Well, I seem to remember there was a character called Henri in one of Steinbeck’s books who went to great lengths not to finish a boat because he was afraid to go sailing. Cannery Row, I think it was.
I always presumed Henri was fictional until I met Rob Griffin. Rob was Henri in real life. Rob was of Welsh extraction. He was stocky and sported a neat black beard, clipped short. He was a copy editor on a paper I worked for, and a parliamentary correspondent before that. And before that he was a mercenary soldier, fighting with the legendary Colonel Mike Hoare in what was then the Belgian Congo.
He had a wicked grin and used it often, but he never talked about his time in the Congo. He never talked about another notorious adventure either. He was one of a small “sports team” that landed in the Seychelles with assault weapons at the bottom of their gym kits and almost managed to capture the whole country. So you couldn’t say for sure that Rob Griffin was scared of the sea. He didn’t seem to be scared of anything.
But he started building a big Wharram catamaran on a quiet site on the outskirts of town, and when he heard I was a sailor he would stop by my desk at work sometimes and talk boats. I used to visit his building site and he was always full of talk of the latest boatbuilding materials and techniques. With a cat, he always had to do everything twice.
I invited him to come sailing with me on my boat but he never did. I don’t think he ever went sailing with anybody. He just spent every spare moment of his time out there building his boat.
It soon became apparent to his workmates that Rob wasn’t ever going to sail away over the blue horizon.
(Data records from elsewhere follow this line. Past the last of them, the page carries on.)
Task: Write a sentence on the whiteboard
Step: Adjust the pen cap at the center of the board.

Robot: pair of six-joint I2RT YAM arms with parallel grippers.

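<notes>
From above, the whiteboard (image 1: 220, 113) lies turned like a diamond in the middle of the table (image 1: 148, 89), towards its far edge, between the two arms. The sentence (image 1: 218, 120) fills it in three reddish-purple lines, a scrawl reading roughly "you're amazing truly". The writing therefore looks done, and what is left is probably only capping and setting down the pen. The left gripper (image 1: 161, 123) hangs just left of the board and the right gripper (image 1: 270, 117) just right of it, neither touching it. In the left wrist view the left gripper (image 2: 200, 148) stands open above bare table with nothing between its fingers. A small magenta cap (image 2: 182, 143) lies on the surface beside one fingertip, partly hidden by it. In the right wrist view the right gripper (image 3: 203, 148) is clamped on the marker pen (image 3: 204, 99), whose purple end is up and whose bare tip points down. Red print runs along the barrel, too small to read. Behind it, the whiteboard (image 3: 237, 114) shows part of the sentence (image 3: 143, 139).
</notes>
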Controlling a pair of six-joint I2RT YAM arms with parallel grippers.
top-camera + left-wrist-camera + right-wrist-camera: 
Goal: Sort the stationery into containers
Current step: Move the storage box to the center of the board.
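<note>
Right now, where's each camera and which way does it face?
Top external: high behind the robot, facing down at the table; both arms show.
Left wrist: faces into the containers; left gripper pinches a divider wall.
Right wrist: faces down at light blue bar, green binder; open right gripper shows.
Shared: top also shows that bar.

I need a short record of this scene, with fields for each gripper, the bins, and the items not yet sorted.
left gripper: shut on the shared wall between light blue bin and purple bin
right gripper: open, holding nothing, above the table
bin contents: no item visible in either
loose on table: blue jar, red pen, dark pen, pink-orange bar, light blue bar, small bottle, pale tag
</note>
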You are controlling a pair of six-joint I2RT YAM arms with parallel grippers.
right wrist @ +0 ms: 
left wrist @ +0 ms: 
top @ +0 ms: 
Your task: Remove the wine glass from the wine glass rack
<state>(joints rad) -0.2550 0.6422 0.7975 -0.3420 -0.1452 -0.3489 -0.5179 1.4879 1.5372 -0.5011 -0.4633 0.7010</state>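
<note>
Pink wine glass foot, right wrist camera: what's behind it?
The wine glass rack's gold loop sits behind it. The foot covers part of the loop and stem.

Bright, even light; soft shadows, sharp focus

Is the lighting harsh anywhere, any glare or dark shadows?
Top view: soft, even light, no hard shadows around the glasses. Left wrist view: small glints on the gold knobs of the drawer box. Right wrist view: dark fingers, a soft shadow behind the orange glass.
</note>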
But nobody ever made jokes about it. After he’d been building for 10 years he had to paint everything all over again. When the 20th anniversary came along he had to paint once more. He now had a brand-new 20-year-old boat.
He was getting quite close to finishing his catamaran when, after 25 years or so of building, he upped and died. He was a nice guy with a strong loyal streak, straight-talking and possessing a well-developed sense of humor. Apart from his forays into the underworld of mercenary soldiers, he seemed pretty normal. Nobody that I know of ever found out why he never launched his yacht. That secret went with him. Perhaps Henri would have known.
Today’s Thought
Fear, the very worst prophet in misfortune, anticipates many evils.
— Publilius Syrus, Sententiae
Boaters’ Rule of Thumb #81
Sailboat freeboard. The average height of freeboard in a classic cruising sailboat is 2 1/3 inches for ever foot of beam. Freeboard is one of the most important features contributing to safety, because high freeboard provides a greater range of stability. On the other hand, too much freeboard (frequently seen on modern designs) adversely affects sailing ability, particularly to windward.
Tailpiece
A friend in New York tells me his daughter attended her first cocktail party last week. He arrived a little late and found her sitting on a couch.
“I’ve only had tee martoonis,” she told him, “so I’m not as drunk as thinkle peep I am. It’s just that I fool so feelish because the drunker I sit the longer I get.”